Is this what we want? Luckily the RTC has given us choices this fall. We can actually make a difference and vote in enough informed board members who will help put an end to this insanity.

It will still be an uphill fight, especially with current BOE chair so intransigent and so revisionistic with his manipulation of facts and history. In his Sunday letter to the editor, he admonished GT columnist Bob Horton who had asked for his resignation. The BOE chair cited a town attorney opinion Feb. 3 saying that he did not legally bind the town when he wrote a letter to the IB organization committing the town to IB implementation. What he conveniently left out was that the same town attorney, upon reflection, came back to the school board on Feb. 24 to advise the BOE to retroactively “ratify” support for the BOE chairman’s actions. Clearly, the town attorney, who is obssessed with the culpability of the town in lawsuits, saw enough of a red flag to advise the board to prophylactically go back and protect themselves with a retroactive vote. You may see the entire board meeting on video by clicking here

That was the lightning rod that thundered BOE member Marianna Ponns Cohen into her watchdog role. The BOE chair and Freund were fast moving toward implementation of IB – not only in the middle schools – but in the high school as well. There was no serious discussion or analysis. IB is a proven resource drain and would dilute the town’s Advanced Placement programs. None of this was ever vetted among parents and taxpayers.

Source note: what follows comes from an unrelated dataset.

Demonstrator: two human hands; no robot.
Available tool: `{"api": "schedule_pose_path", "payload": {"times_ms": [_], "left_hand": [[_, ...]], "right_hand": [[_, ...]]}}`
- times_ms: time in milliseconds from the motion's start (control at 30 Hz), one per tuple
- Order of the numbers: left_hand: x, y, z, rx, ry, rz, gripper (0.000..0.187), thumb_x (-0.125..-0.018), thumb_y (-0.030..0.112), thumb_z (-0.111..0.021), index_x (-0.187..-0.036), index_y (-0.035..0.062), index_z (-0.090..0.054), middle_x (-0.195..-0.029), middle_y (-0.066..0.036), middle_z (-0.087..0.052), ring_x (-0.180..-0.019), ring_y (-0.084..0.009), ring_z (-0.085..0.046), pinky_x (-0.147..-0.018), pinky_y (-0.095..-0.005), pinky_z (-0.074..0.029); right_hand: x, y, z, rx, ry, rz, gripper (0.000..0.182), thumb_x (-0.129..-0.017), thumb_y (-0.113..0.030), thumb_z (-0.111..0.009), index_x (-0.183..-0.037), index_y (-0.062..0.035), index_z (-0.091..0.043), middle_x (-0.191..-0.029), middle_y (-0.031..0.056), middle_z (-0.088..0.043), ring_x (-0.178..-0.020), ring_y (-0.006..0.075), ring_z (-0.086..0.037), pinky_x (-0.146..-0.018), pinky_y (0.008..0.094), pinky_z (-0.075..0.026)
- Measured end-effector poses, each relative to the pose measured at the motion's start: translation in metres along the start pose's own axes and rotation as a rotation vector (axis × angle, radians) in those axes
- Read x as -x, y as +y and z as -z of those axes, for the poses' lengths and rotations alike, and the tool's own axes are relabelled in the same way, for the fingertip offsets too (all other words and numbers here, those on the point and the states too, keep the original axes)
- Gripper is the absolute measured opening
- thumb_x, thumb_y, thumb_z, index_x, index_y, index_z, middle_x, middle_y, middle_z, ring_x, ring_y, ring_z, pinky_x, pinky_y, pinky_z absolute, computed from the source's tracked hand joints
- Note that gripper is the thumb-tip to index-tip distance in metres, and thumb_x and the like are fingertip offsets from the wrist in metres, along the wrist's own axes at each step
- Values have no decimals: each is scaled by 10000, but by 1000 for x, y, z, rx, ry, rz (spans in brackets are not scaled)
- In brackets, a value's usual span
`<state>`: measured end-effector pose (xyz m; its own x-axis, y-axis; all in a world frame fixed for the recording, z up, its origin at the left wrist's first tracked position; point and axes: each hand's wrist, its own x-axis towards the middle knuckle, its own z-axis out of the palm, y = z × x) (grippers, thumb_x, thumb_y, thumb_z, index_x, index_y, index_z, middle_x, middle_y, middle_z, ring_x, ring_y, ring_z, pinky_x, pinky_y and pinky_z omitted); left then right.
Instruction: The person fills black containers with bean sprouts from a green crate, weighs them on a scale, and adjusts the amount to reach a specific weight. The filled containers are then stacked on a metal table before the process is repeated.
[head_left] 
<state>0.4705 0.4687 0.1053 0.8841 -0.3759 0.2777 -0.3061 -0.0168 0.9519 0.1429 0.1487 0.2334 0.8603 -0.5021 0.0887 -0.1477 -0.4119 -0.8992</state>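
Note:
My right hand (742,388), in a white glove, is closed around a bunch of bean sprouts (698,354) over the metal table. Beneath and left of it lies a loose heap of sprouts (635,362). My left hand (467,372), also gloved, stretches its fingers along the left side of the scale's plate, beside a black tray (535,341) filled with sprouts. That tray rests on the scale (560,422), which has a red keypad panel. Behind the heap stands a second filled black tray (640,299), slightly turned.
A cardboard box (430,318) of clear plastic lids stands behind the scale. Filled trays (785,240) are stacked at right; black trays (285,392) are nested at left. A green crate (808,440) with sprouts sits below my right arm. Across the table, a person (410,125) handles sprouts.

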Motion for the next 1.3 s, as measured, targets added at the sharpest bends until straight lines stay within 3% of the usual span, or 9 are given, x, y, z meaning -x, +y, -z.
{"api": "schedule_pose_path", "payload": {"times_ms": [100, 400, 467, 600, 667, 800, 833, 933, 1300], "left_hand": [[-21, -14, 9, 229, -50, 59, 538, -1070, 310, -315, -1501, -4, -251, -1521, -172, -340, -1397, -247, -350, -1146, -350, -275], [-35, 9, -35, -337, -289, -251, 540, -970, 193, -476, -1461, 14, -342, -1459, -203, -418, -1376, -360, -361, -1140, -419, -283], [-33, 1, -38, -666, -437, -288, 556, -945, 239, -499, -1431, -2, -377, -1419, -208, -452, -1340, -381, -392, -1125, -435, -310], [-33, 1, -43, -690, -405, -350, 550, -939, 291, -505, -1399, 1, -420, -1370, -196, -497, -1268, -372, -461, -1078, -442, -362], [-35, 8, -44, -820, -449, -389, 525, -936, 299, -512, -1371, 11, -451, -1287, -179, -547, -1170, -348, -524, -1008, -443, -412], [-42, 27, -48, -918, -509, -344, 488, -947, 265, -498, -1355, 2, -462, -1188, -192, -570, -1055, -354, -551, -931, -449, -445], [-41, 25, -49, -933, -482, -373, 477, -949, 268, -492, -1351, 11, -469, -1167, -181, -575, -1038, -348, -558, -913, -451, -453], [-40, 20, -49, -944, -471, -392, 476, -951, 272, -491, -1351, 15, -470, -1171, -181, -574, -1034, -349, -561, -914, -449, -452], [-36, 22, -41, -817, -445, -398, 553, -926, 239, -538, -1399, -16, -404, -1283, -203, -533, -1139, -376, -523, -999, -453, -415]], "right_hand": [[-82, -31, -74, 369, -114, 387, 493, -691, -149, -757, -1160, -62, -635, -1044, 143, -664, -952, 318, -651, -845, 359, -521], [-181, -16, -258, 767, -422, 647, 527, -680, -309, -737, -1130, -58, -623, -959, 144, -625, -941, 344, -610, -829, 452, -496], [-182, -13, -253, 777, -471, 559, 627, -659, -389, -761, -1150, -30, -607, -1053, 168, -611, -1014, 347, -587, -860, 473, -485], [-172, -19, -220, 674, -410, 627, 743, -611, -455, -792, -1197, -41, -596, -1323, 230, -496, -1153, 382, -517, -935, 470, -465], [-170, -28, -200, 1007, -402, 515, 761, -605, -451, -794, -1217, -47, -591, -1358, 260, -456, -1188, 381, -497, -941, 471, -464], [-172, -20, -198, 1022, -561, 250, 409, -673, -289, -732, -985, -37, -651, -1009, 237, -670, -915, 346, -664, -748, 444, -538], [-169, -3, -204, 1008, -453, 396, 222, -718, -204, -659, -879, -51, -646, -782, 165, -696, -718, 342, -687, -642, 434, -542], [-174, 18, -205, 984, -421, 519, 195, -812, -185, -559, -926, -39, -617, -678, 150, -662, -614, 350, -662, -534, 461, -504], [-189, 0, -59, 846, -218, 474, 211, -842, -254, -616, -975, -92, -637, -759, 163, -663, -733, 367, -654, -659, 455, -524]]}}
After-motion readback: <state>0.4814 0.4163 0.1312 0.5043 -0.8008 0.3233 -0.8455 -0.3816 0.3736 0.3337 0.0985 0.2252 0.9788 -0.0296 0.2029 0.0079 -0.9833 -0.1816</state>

And when Freund resigned in a huff, the BOE chair went into serious spin mode. He charged Ponns Cohen with badgering Freund with as many as 4,000 emails. The truth – after a GT investigation – was under 300 emails directly to Freund.

He staged a pro-Freund rally and elicited the support of the considerable PR machine of the PTAC/teachers’ union.

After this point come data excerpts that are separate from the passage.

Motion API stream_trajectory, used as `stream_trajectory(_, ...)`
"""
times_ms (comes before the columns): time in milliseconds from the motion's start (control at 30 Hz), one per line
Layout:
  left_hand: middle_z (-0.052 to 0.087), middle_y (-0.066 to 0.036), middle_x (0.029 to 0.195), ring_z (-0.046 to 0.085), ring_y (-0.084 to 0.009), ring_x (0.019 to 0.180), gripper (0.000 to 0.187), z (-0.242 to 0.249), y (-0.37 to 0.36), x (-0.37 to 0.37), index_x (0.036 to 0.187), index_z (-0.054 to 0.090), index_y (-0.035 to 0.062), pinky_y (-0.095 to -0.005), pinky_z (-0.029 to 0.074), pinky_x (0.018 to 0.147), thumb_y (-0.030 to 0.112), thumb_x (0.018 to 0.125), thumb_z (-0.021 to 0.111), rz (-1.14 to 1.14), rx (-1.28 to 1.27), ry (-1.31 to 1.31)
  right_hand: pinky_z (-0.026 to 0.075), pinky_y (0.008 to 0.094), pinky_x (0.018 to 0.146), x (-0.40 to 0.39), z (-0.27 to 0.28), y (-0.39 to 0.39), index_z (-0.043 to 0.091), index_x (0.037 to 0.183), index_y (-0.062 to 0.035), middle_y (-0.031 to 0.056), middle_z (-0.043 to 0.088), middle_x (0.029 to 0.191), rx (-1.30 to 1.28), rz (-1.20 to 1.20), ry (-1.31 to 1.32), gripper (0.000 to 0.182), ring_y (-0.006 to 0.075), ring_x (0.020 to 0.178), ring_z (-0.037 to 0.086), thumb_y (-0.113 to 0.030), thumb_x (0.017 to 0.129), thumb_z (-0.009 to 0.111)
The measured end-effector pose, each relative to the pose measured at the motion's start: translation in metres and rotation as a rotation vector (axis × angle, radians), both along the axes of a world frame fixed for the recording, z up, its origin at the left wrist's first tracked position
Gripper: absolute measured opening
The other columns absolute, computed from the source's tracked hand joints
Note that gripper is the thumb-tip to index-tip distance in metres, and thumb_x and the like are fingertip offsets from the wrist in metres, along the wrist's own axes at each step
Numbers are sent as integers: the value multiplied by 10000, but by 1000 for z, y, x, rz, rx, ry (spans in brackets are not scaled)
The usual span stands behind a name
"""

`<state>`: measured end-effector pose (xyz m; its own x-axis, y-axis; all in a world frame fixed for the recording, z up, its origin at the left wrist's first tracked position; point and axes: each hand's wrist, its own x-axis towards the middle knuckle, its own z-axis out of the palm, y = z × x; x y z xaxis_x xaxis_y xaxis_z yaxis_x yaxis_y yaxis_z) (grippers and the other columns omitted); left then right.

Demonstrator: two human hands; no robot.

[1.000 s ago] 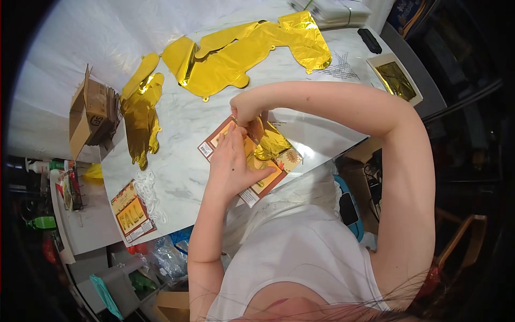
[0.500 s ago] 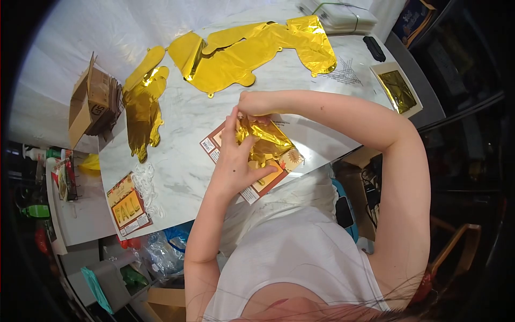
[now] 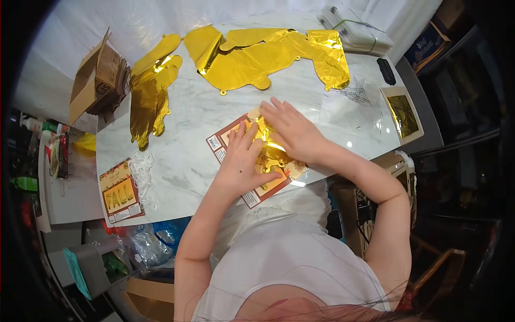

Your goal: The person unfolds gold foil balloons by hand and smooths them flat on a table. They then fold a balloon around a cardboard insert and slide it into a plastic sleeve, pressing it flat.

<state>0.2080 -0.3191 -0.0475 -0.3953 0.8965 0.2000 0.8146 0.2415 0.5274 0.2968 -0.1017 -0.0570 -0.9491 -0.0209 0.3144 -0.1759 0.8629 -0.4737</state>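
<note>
A crumpled, folded piece of gold foil (image 3: 272,154) lies on a printed card (image 3: 253,199) with autumn patterns, near the table's front edge. My left hand (image 3: 240,165) rests over the card and the foil's left side, fingers spread. Flat on the foil's upper right side lies my right hand (image 3: 292,130), its fingers stretched out. Both palms hide part of the foil. Farther back, a large flat gold foil balloon (image 3: 247,67) is spread out, and another foil balloon (image 3: 153,99) lies to its left.
At the left are a "FALL" card (image 3: 120,197), tangled white string (image 3: 142,180) and a cardboard box (image 3: 102,83). Toward the right sit banded clear plastic sleeves (image 3: 358,35), a black object (image 3: 385,72), thin sticks (image 3: 355,91) and a pale-bordered gold foil packet (image 3: 402,115).
My right hand has come down from the foil's top edge, opening from a closed grip to lie flat. My left hand stays spread on the foil. The view has shifted slightly.
</note>
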Motion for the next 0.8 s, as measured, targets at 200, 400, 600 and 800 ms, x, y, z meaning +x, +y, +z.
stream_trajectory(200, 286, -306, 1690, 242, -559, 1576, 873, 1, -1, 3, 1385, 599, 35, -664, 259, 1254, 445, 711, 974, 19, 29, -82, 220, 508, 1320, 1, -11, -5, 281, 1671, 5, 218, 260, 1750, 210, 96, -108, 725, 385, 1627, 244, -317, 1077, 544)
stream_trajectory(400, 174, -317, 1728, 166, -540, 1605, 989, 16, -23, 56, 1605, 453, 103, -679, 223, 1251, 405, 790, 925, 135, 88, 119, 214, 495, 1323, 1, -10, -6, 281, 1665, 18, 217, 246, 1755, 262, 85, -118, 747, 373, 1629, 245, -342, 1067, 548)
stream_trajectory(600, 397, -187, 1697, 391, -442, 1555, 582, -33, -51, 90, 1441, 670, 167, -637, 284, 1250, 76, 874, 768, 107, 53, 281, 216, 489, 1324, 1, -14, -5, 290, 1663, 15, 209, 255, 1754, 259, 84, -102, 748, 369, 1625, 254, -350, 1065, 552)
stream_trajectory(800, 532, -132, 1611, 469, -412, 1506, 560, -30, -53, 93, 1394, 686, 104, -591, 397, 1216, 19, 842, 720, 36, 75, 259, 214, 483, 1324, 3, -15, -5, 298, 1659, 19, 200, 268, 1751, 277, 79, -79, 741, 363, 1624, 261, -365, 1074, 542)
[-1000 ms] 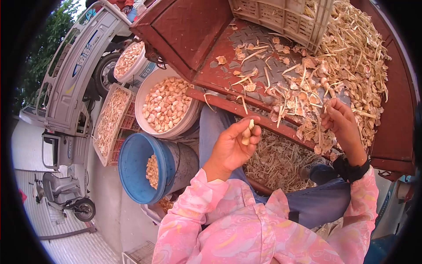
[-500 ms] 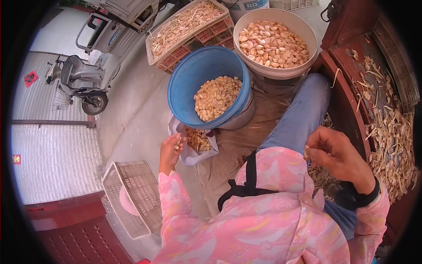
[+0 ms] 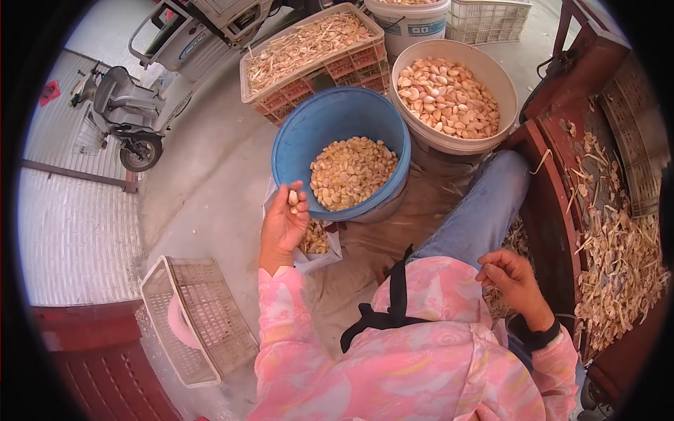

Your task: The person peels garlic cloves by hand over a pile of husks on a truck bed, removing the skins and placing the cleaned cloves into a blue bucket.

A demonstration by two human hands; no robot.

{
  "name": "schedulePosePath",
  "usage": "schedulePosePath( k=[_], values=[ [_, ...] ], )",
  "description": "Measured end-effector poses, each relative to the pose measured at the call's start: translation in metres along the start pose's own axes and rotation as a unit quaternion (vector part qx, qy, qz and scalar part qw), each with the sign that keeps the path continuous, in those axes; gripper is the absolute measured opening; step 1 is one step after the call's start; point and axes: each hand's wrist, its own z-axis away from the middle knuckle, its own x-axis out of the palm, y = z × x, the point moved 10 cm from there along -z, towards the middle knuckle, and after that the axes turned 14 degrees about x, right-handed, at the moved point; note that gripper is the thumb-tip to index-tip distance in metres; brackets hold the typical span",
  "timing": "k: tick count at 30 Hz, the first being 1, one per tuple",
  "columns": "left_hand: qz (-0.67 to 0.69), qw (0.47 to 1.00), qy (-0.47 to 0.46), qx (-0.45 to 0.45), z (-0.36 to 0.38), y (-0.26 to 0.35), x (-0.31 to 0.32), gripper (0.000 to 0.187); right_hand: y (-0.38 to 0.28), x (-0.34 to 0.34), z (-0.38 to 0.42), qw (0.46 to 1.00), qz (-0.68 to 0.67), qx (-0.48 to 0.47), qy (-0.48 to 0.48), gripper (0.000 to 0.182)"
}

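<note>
My left hand (image 3: 284, 226) is closed on pale garlic cloves (image 3: 293, 199) held at its fingertips, beside the near left rim of a blue bucket (image 3: 340, 105). Peeled cloves (image 3: 352, 172) lie in the bottom of that bucket. Below its rim, partly behind my left hand, a white bag (image 3: 330, 256) holds yellowish pieces. My right hand (image 3: 511, 277) is over my lap near the blue jeans, thumb and fingers pinched together; whether anything small is between them is hidden. A white bucket (image 3: 510, 81) of pinkish unpeeled cloves (image 3: 449, 98) stands behind and to the right.
Crates of dry stalks (image 3: 312, 49) stand behind the blue bucket, with another white bucket (image 3: 414, 29) beside them. A plastic basket (image 3: 210, 309) lies at the left. Husks (image 3: 614, 274) cover a red surface at the right. A scooter (image 3: 126, 116) is parked far left.
My left hand has risen toward the blue bucket's rim with the cloves in it. My right hand has moved down toward my lap, its fingers drawn together. The camera view has shifted slightly.
</note>
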Motion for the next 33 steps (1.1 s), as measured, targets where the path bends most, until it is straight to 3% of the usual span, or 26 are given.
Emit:
schedulePosePath(
  k=[4, 6, 7, 8, 9, 10, 12, 15, 17, 19, 20, 21, 24, 28, 32, 33],
  values=[
    [-0.041, 0.996, -0.057, -0.046, -0.037, -0.041, 0.055, 0.033, -0.013, -0.047, 0.052, 0.996, 0.027, -0.046, 0.073, 0.016],
    [-0.311, 0.949, -0.028, 0.034, -0.057, -0.04, 0.056, 0.037, -0.024, -0.085, 0.091, 0.983, 0.076, -0.075, 0.151, 0.014],
    [-0.462, 0.882, -0.066, 0.065, -0.063, -0.044, 0.071, 0.039, -0.026, -0.106, 0.114, 0.973, 0.084, -0.094, 0.193, 0.013],
    [-0.71, 0.657, -0.139, 0.213, -0.075, -0.035, 0.091, 0.041, -0.031, -0.127, 0.141, 0.948, 0.143, -0.121, 0.256, 0.013],
    [-0.8, 0.484, -0.193, 0.298, -0.066, -0.042, 0.131, 0.04, -0.031, -0.149, 0.165, 0.916, 0.187, -0.143, 0.326, 0.012],
    [-0.744, 0.539, -0.223, 0.325, -0.055, -0.059, 0.169, 0.035, -0.019, -0.177, 0.19, 0.891, 0.187, -0.106, 0.4, 0.012],
    [-0.571, 0.723, -0.329, 0.205, -0.032, -0.119, 0.245, 0.031, 0.002, -0.224, 0.224, 0.844, 0.186, -0.042, 0.501, 0.011],
    [-0.453, 0.695, -0.529, 0.178, 0.054, -0.22, 0.374, 0.025, 0.035, -0.284, 0.264, 0.775, 0.213, 0.02, 0.595, 0.011],
    [-0.418, 0.625, -0.635, 0.176, 0.115, -0.283, 0.435, 0.024, 0.05, -0.311, 0.275, 0.744, 0.211, 0.012, 0.634, 0.012],
    [-0.381, 0.567, -0.709, 0.173, 0.158, -0.347, 0.465, 0.028, 0.038, -0.318, 0.263, 0.713, 0.265, -0.043, 0.648, 0.013],
    [-0.388, 0.526, -0.722, 0.227, 0.176, -0.371, 0.475, 0.029, 0.029, -0.318, 0.256, 0.696, 0.291, -0.07, 0.653, 0.014],
    [-0.393, 0.483, -0.73, 0.28, 0.192, -0.39, 0.479, 0.03, 0.024, -0.32, 0.245, 0.689, 0.313, -0.061, 0.651, 0.016],
    [-0.473, 0.356, -0.763, 0.26, 0.218, -0.431, 0.462, 0.032, 0.023, -0.326, 0.223, 0.675, 0.357, -0.02, 0.645, 0.018],
    [-0.454, 0.431, -0.743, 0.235, 0.205, -0.423, 0.464, 0.03, 0.036, -0.338, 0.217, 0.717, 0.334, -0.02, 0.611, 0.018],
    [-0.415, 0.61, -0.674, 0.037, 0.189, -0.439, 0.459, 0.035, 0.034, -0.33, 0.221, 0.761, 0.258, -0.064, 0.592, 0.017],
    [-0.407, 0.595, -0.689, 0.074, 0.194, -0.446, 0.457, 0.038, 0.037, -0.327, 0.219, 0.79, 0.204, -0.069, 0.574, 0.016]
  ],
)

But weeks later, as more damning information about the Freund administration emerged, Ponns Cohen began to take on a new, burnished image as the only honest broker on the board (along with Peter Scherr).

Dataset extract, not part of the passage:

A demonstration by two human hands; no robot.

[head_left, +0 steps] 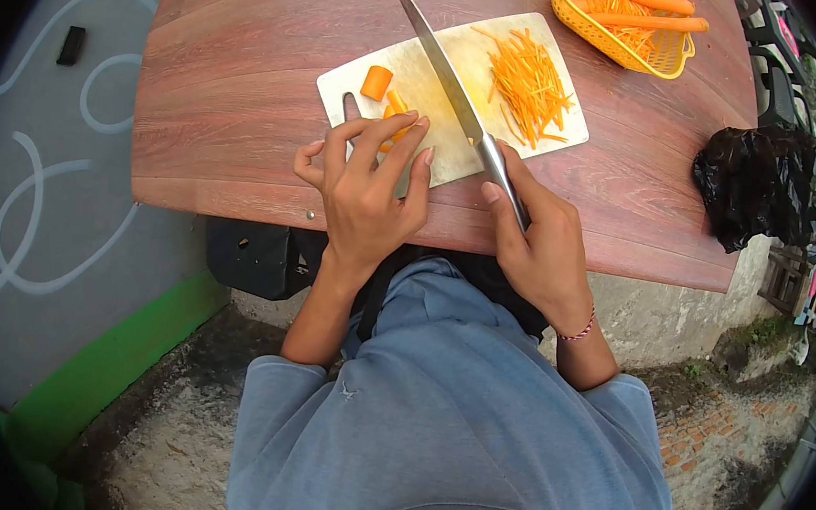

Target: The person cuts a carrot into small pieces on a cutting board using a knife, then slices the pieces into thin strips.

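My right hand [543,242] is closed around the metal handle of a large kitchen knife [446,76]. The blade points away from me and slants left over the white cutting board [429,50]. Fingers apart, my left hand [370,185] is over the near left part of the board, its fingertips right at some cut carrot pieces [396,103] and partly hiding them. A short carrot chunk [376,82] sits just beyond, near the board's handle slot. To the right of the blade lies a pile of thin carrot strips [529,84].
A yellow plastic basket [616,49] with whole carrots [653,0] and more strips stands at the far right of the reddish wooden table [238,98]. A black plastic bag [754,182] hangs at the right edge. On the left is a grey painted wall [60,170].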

The culmination of this turnaround was last Wednesday night when the RTC – in a stunning rebuke to the rogue efforts of Peter Tesei and Jim Campbell – voted overwhelmingly to endorse Ponns Cohen. Several prominent Republicans actually took to the mike to publicly hail her work. It was the first time I read any public quote of support for Ponns Cohen. The tide is clearly turning as more and more residents understand the issues and develop an awareness that will be tested in November.

Meanwhile, Tesei continued to get bad advice from people like PTA president Sue Rogers and BOE member Michael Bodson. It puzzled me why Tesei, who has a serious lock for re-election, would get involved. Maybe he’s bored. But my advice to him is that the next time he chooses to challenge the Republican leadership by nominating a rogue candidate: make sure your candidate (Lisa Harkness) shows up. Not only was she not in the same zip code. She wasn’t even in the same country. Sources said she was in Europe. Maybe she was researching IB curricula.

After 10 years of IB at Dundee, no one should be surprised that reading, ‘riting and ‘rithmetic as a core curriculum has taken a back seat to some existential, amorphous social alchemy that is difficult to manage and impossible to measure. I am happy for Dundee parents who are pleased with their educational product, but let’s cut, cap and balance that decline in core academics before it infects the rest of the system.